## Task to carry out
Beneath this task is a listing; retype all of it exactly.

── Given information ──

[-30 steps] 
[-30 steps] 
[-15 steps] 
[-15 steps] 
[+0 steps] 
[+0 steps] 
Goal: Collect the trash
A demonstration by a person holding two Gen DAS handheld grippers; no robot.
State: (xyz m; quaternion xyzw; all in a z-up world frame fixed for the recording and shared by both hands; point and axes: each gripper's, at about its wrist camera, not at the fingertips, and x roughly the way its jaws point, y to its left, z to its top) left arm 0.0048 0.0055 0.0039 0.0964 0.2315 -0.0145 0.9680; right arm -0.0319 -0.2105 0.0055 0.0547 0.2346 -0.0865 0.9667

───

## Solution
[-30 steps] 
[-30 steps] 
[-15 steps] 
[-15 steps] 
[+0 steps] 
[+0 steps] 
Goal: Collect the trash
A demonstration by a person holding two Gen DAS handheld grippers; no robot.
State: (xyz m; quaternion xyzw; all in a z-up world frame fixed for the recording and shared by both hands; point and axes: each gripper's, at about its wrist camera, not at the fingertips, and x roughly the way its jaws point, y to its left, z to its top) left arm 0.0048 0.0055 0.0039 0.0964 0.2315 -0.0145 0.9680; right arm -0.0319 -0.2105 0.0055 0.0547 0.2346 -0.0865 0.9667

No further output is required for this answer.